Data listing:
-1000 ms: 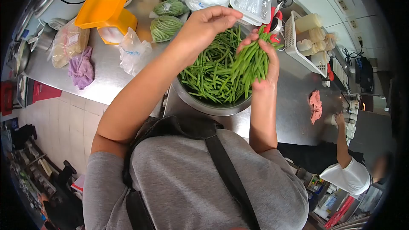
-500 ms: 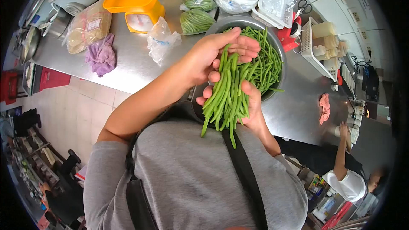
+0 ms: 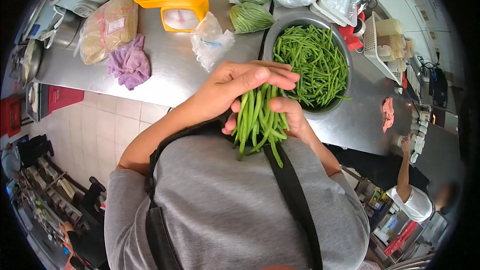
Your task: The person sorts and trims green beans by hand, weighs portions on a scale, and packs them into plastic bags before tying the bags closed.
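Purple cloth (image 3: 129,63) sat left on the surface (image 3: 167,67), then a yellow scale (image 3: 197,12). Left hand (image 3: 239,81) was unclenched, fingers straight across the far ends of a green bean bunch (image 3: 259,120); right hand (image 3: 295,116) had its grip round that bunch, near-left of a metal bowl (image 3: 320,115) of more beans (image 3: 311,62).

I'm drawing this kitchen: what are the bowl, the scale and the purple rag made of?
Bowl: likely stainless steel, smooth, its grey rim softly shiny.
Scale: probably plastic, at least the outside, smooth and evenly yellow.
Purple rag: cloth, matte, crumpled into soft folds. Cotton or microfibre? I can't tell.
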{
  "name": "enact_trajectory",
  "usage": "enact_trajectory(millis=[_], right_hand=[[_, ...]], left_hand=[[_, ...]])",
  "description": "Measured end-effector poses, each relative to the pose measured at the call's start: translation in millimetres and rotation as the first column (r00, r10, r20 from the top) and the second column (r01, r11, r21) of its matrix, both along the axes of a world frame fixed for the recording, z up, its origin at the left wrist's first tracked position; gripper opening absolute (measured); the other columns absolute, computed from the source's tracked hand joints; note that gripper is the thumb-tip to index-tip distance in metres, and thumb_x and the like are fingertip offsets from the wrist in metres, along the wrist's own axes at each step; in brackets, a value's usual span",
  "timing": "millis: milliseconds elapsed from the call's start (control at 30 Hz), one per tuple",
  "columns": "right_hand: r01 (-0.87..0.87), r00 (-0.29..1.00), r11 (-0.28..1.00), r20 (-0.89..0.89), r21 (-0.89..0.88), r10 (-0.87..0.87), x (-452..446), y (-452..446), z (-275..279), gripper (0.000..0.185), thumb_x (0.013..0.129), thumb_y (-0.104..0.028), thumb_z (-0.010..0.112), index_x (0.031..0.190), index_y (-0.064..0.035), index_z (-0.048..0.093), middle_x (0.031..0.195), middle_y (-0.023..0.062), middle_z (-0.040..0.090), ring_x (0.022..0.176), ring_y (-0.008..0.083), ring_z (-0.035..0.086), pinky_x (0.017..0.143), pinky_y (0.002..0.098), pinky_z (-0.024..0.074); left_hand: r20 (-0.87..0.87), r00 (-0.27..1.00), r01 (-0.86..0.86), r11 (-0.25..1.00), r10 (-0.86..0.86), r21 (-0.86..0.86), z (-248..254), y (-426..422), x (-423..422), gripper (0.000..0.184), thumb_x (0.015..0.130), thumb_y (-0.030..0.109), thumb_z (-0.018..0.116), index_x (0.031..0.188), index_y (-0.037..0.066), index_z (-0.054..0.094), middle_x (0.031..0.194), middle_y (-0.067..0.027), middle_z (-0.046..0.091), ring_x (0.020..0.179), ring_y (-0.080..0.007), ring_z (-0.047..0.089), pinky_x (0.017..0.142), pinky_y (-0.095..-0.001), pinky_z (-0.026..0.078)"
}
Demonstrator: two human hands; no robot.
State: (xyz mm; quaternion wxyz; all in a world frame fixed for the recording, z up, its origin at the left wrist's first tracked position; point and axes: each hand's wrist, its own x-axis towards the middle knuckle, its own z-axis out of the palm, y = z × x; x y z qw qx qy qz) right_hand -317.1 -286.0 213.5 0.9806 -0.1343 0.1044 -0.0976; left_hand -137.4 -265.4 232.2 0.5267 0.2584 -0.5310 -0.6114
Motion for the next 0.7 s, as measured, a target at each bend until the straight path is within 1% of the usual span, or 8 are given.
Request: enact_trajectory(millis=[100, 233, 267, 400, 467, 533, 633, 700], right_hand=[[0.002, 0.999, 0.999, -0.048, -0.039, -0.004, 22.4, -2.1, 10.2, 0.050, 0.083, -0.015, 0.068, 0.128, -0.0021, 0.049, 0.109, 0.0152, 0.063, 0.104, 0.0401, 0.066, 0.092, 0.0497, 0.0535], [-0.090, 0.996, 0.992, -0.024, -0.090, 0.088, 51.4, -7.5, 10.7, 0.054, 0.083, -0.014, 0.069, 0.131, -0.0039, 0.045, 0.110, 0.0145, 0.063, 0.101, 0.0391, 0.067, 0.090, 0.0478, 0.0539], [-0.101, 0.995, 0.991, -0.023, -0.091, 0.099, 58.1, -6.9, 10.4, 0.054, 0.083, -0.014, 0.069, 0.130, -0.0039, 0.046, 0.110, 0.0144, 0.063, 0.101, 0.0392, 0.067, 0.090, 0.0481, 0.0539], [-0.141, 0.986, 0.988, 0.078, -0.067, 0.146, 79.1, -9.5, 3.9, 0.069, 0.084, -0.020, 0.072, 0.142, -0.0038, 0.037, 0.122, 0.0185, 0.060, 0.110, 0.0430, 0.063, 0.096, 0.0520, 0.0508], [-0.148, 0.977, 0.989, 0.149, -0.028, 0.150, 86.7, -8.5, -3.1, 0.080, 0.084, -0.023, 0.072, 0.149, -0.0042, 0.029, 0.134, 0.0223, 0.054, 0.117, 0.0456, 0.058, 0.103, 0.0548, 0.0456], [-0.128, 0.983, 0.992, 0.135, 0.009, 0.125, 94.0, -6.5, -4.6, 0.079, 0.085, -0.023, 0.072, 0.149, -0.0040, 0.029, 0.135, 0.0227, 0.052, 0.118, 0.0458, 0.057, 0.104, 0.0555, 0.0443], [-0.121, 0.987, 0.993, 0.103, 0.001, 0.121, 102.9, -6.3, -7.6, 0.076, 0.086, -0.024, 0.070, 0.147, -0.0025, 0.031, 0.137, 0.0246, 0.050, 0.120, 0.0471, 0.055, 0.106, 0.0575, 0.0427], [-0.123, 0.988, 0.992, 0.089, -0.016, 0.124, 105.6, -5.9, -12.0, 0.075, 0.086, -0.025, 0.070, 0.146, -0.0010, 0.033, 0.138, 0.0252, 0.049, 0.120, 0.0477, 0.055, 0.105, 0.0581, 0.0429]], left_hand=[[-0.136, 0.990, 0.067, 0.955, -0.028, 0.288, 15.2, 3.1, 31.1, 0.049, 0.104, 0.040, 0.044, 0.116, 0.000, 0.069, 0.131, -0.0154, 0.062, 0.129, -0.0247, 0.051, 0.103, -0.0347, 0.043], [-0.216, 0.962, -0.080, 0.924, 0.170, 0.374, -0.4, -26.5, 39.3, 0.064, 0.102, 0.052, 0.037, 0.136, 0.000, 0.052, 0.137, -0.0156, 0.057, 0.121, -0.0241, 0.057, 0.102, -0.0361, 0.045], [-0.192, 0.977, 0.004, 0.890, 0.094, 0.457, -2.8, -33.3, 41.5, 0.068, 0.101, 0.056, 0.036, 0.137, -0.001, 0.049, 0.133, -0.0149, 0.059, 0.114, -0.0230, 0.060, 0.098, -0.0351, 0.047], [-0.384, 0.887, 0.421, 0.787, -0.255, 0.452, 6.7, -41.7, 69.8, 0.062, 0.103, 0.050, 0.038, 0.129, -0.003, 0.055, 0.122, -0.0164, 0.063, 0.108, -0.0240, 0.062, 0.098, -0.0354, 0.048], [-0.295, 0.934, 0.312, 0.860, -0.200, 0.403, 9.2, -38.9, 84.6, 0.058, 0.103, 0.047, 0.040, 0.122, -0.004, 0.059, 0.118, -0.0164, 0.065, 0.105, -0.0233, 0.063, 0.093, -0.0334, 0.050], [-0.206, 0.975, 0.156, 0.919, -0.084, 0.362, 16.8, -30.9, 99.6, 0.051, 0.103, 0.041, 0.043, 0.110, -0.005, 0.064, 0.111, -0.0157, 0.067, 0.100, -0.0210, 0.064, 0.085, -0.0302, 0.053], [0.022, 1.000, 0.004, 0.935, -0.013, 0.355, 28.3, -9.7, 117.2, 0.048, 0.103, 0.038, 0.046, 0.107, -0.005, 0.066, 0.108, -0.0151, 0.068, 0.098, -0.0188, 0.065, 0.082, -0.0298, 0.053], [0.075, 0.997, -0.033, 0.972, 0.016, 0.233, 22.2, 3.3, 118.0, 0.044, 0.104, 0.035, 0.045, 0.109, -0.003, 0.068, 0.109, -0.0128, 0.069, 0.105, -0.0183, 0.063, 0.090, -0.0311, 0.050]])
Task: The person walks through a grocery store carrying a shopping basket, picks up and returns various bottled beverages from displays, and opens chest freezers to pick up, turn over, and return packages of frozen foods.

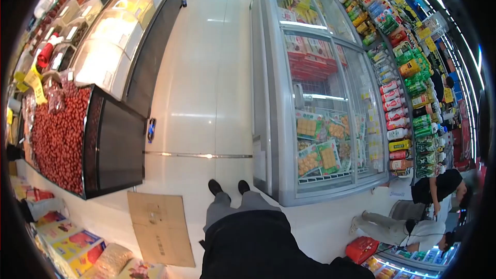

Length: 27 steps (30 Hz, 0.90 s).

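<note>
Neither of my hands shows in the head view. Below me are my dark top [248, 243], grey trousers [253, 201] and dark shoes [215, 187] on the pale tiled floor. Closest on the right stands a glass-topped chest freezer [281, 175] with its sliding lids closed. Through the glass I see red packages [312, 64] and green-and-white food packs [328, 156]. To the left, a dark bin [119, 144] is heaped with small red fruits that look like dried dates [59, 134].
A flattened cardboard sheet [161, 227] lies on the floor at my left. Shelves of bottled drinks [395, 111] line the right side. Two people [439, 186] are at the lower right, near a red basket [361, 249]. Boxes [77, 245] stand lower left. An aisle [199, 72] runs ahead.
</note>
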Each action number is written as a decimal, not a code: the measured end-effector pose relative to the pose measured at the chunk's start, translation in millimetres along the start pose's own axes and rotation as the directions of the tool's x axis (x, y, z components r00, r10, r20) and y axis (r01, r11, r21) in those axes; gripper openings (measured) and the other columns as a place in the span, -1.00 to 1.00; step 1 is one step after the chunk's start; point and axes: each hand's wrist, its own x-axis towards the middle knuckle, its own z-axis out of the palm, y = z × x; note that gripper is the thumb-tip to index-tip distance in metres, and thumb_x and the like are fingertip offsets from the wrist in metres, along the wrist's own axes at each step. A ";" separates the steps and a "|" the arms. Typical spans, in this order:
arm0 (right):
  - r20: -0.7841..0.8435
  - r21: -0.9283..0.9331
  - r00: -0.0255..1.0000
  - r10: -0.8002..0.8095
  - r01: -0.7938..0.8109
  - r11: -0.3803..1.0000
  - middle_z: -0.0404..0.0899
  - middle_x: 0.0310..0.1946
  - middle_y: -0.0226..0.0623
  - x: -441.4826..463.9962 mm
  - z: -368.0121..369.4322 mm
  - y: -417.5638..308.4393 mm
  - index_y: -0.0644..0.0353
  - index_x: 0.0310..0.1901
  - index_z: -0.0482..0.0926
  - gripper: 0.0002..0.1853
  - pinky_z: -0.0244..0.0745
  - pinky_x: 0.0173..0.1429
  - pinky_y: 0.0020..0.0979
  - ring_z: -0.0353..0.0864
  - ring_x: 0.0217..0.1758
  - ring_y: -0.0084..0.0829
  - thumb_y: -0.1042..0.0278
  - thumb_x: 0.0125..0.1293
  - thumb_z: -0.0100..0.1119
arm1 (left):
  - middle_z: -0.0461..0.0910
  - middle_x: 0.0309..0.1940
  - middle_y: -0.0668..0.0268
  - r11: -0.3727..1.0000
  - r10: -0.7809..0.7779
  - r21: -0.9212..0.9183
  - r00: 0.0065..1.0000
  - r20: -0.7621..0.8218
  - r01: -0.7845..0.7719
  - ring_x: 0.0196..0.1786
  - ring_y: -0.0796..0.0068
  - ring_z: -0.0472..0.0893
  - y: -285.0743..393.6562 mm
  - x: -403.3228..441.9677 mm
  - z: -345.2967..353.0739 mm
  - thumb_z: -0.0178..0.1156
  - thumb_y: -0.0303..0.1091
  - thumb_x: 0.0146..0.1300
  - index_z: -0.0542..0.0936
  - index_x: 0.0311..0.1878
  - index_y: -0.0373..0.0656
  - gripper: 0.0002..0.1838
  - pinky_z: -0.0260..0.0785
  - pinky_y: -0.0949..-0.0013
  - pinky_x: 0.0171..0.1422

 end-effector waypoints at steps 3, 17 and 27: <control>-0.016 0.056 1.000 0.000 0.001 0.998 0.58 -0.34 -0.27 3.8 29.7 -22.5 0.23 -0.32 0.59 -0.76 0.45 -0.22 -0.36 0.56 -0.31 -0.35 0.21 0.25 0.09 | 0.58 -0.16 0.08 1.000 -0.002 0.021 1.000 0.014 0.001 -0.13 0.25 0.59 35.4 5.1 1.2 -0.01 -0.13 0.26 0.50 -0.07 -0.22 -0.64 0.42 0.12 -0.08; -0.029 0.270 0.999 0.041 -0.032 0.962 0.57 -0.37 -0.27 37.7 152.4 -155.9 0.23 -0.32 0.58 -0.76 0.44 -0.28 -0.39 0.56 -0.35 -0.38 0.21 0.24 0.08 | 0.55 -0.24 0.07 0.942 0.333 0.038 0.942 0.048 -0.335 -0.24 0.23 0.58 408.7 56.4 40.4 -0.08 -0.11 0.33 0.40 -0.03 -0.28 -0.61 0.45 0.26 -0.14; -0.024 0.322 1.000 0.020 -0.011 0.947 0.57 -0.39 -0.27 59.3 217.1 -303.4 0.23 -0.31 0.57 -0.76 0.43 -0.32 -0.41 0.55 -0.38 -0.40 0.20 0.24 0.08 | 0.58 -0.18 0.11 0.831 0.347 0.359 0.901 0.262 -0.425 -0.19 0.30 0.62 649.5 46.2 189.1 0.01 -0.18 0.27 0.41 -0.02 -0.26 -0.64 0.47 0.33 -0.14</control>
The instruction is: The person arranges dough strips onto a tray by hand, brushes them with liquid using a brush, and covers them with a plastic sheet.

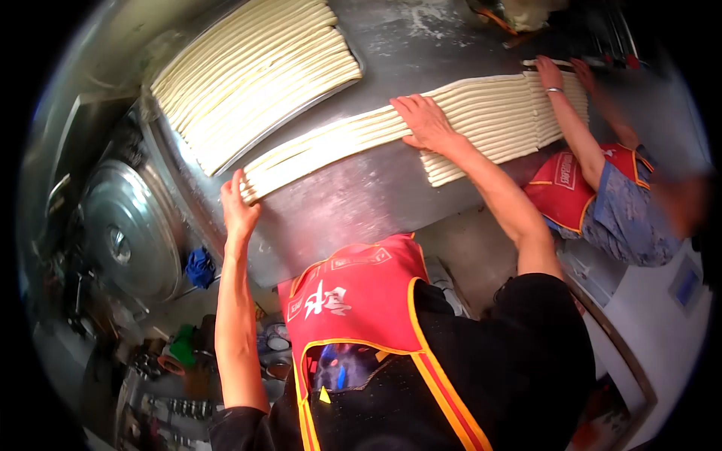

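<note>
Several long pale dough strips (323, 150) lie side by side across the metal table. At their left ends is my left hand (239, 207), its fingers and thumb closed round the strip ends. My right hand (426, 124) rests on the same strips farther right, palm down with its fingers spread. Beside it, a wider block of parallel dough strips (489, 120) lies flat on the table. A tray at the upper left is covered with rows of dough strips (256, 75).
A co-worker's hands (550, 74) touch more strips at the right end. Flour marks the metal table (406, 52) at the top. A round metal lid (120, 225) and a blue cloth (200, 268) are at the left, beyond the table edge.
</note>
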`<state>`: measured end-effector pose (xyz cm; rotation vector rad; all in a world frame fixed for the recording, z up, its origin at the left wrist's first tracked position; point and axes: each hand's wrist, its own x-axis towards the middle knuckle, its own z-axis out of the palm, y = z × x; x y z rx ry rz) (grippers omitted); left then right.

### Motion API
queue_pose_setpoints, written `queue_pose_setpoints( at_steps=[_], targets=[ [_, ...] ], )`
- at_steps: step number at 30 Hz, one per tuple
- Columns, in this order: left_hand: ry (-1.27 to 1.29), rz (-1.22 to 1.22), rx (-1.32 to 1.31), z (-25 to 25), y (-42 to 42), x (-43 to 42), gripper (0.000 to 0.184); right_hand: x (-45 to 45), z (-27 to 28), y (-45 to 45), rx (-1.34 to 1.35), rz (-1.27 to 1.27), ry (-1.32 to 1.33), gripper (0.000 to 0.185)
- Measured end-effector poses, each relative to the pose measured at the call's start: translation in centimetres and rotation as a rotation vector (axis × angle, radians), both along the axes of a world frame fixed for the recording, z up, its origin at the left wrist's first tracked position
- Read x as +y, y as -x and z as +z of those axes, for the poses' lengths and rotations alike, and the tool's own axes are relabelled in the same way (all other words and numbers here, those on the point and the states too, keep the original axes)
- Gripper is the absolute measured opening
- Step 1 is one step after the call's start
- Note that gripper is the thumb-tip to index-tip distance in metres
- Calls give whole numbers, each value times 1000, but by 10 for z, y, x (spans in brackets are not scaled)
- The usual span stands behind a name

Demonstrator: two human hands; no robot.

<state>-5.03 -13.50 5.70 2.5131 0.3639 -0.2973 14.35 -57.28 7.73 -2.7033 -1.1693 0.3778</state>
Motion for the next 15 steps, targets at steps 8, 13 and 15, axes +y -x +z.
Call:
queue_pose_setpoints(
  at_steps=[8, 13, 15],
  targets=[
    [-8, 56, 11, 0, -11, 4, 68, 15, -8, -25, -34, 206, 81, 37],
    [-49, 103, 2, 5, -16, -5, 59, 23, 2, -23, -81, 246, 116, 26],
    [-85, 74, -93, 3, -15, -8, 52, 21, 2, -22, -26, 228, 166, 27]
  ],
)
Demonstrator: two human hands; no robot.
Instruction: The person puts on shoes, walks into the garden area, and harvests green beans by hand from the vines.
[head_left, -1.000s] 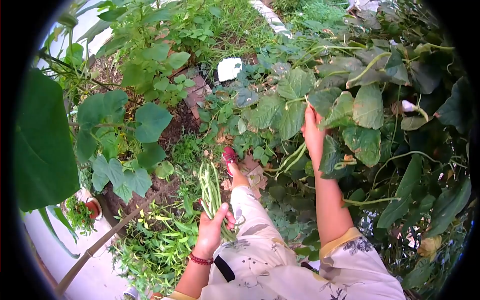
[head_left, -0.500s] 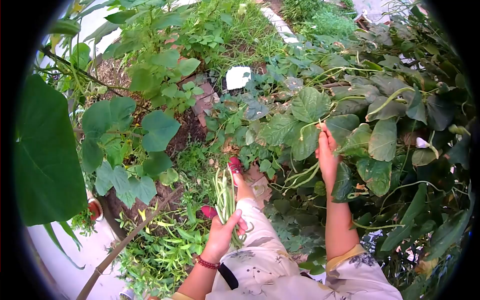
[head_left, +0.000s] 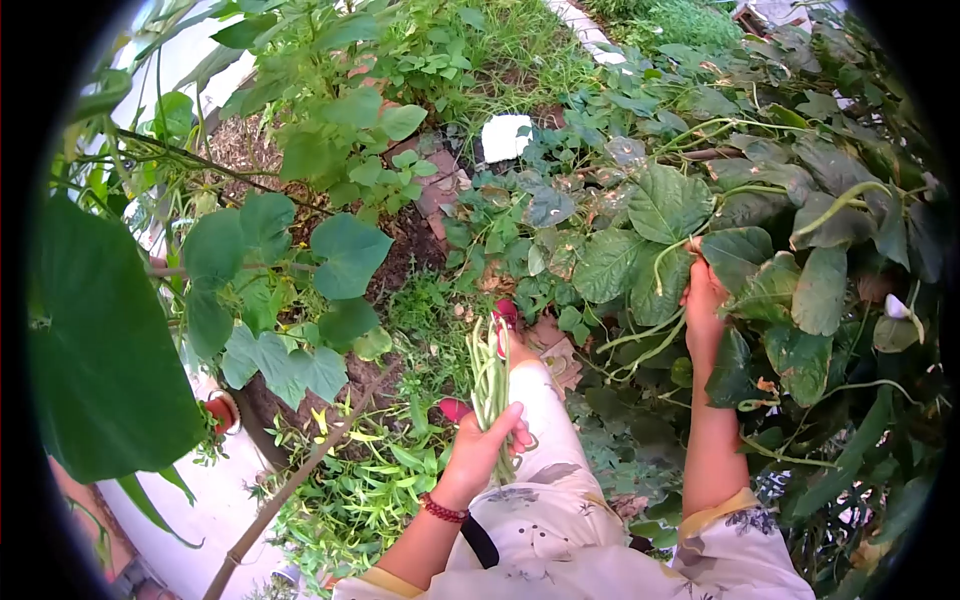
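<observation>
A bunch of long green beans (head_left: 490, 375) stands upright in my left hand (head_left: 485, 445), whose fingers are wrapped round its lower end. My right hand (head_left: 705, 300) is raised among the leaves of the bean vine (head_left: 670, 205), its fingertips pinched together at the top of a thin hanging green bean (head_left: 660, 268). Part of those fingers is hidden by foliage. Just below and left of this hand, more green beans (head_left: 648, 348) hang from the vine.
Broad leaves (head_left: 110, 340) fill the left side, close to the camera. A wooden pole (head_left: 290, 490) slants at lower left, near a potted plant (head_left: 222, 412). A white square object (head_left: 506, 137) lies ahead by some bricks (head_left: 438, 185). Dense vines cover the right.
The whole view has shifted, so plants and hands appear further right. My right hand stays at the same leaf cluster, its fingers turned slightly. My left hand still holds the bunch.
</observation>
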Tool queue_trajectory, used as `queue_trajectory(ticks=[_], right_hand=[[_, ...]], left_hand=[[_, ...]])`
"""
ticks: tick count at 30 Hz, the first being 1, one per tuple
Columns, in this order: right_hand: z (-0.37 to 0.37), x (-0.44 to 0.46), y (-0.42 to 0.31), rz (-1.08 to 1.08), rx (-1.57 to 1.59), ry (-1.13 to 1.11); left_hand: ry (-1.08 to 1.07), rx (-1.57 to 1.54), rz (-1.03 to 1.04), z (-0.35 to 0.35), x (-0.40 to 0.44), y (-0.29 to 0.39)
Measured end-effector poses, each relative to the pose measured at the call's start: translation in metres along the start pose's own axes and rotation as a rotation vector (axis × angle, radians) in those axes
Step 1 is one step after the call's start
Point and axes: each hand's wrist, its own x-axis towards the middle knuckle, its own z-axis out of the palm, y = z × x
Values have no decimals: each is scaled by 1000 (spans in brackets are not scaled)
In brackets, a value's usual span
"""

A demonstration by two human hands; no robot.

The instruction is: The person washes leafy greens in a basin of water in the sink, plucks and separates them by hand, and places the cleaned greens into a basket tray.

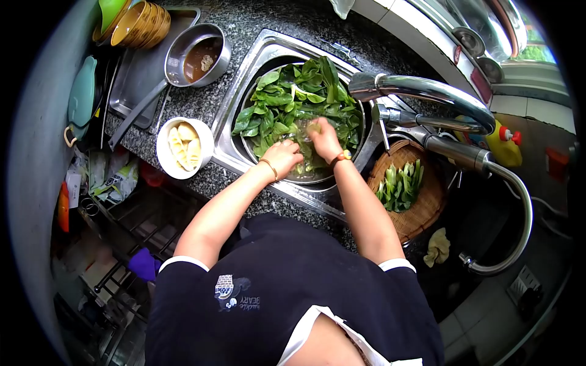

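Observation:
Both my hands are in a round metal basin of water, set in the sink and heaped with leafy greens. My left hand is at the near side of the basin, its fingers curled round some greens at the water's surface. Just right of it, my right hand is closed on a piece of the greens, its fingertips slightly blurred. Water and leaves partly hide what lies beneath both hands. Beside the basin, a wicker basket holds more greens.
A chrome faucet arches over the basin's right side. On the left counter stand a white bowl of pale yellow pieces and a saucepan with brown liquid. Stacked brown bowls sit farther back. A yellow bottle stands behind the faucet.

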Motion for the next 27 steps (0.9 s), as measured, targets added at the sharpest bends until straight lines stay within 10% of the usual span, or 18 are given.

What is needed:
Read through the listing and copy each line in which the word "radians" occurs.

Output below:
- Measured end-effector poses, each relative to the pose measured at the call's start: translation in centimetres and rotation as a rotation vector (axis × angle, radians), both along the axes of a world frame fixed for the recording, z up, its origin at the left wrist's first tracked position
Measured end-effector poses, each relative to the pose measured at the call's start: translation in metres along the start pose's own axes and rotation as a rotation vector (axis × angle, radians) in those axes

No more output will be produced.